Tzufit: Oh yes! (Laughing)

Dysmorphia: But there’s this thing that happens-

Apple Cider: Absolutely!

Dysmorphia: Where you need a shaman, and you recruit a shaman, and the shaman is great, and then they’re like, “I’m quitting the game.” And this happened over and over.

Apple Cider: (Laughing)

Tzufit: Yup!

Dysmorphia: And after a couple of times I’m like, “Look, this is Cataclysm,” and you know how mad I was then, I was like, “We need that mana tide, and I have a resto shaman alt that I enjoy playing, so I’m just going to be this person,” and I was that person, and you know what? Within three months of switching names, I was like, yeah, I’m gonna quit.

Tzufit: (Laughing)

Apple Cider: (Laughing)

Dysmorphia: And I’m just gonna go, I’m just gonna cruise around on Mal’Ganis on my druid instead. And I was like, “Yeah sure, I’ll definitely, you know, I’ll still raid with you guys sometimes!” Never showed up again.

Apple Cider: (Laughing)

Tzufit: Oh no!

Dysmorphia: So that’s the curse of being a resto shaman!

Apple Cider: It’s- yeah, for Cataclysm, when we actually got our ten-man going, I had to step in as a healer instead of my mage, because we were full on DPS but low on healers, so I stepped in as a resto shaman, too. Although, I really didn’t get the opportunity to quit at any point, so. (Laughing)

Tzufit: I know, I’d forgotten about- a very similar thing has happened in my guild over the years, and I’d kind of forgotten about it until you brought it up now and now I’m very worried because our fantastic moonkin, when we need a third healer for fights, he’s recently been playing resto on his shaman, and I’m thinking, “Oh no, I should probably not let him do that anymore, he’s gonna leave us!”

Dysmorphia: Yeah, just make him be a resto druid, resto druids are great right night.

Tzufit: Yeah, he bounces back and forth depending.

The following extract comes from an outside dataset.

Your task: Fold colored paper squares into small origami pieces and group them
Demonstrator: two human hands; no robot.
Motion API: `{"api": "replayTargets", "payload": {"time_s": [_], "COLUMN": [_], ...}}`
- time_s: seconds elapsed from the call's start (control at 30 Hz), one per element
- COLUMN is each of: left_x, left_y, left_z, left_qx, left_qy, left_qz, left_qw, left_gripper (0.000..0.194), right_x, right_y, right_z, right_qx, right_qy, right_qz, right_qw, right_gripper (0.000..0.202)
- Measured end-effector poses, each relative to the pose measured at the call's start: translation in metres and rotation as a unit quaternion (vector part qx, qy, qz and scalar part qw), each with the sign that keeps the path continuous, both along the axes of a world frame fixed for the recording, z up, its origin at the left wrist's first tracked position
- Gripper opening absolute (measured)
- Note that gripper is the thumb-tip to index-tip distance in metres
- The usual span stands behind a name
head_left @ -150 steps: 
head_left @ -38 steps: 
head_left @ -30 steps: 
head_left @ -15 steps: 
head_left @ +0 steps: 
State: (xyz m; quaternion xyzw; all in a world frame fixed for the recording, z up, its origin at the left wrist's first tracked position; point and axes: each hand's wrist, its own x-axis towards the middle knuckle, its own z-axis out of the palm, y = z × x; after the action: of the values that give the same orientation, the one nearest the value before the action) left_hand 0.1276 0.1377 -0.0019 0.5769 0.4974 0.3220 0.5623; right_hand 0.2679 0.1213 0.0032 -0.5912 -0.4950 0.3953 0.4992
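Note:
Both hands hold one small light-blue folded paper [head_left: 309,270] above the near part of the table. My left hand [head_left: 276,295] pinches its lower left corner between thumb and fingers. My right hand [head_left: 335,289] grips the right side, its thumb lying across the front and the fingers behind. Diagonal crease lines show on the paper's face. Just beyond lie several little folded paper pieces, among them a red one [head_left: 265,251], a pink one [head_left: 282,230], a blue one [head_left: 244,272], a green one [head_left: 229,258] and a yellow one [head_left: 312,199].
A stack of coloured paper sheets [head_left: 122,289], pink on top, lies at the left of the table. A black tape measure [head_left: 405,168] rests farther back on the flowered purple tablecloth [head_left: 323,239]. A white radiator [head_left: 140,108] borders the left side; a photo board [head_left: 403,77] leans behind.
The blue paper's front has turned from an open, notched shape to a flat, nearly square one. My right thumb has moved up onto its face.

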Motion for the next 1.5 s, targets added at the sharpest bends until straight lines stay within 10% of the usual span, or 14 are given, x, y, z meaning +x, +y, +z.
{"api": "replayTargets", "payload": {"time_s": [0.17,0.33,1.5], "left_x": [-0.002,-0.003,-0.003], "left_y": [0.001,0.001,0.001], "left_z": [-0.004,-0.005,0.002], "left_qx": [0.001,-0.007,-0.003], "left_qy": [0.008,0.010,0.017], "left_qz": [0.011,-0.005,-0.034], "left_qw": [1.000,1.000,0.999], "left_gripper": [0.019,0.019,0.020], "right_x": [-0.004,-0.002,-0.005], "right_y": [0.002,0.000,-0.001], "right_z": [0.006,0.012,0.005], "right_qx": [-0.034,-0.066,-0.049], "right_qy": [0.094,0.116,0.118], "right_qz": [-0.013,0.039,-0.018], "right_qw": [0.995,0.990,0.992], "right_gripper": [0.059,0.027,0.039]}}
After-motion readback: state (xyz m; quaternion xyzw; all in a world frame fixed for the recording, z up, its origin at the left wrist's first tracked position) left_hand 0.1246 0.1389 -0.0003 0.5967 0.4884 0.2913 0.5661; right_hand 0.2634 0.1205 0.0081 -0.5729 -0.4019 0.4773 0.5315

Dysmorphia: Though actually the gear between moonkin and resto is really annoying, so we have, in our raid, two resto druids and one of them is a really good moonkin but he’s like, “Oh man, having two sets of gear is so annoying, can we just make the paladin go ret for this fight?

Apple Cider: (Laughing)

Dysmorphia: And then we have two resto druids and the ret paladin and it’s like, OK.

Tzufit: (Laughing)

Dysmorphia: It actually works fine, but it’s kind of funny.

Apple Cider: So you do ten-man progression stuff instead of twenty-fives?

Dysmorphia: Yes, I only do tens right now.

Apple Cider: That’s- I- like, I feel like that was a move that a lot of people made at a certain point, especially in Cataclysm and going forward into Mists of Pandaria, because it just- like, as somebody who used to do twenty-fives up until Firelands, basically, and then jumped to tens, it just felt like the content just became easier to herd cats into if you did tens, and some of the fights were a little bit different, a little bit more fun if you did it with the smaller group.

Dysmorphia: Yeah, I always enjoyed the social aspect of ten-man raiding more, but I wanted to be a Real Raider, so of course I did twenty-fives when that was the only Real Raider option.

Apple Cider: Yeah.

Tzufit: Yeah, I know that we found, as well, that especially in Cataclysm, and then to a slightly lesser extend but on into Mists of Pandaria, it also got more and more difficult to- and I don’t like the term “carry” but for lack of a better word, to carry people who are a little behind on gear, or a little behind on awareness or DPS or whatever the case may be. In Wrath, it was very possible to bring along a couple of people who maybe weren’t quite at the level of the rest of the raid team to a twenty-five-man and still have that be OK, and still down fights, and that became progressively- it just became completely not true in Cataclysm at some point.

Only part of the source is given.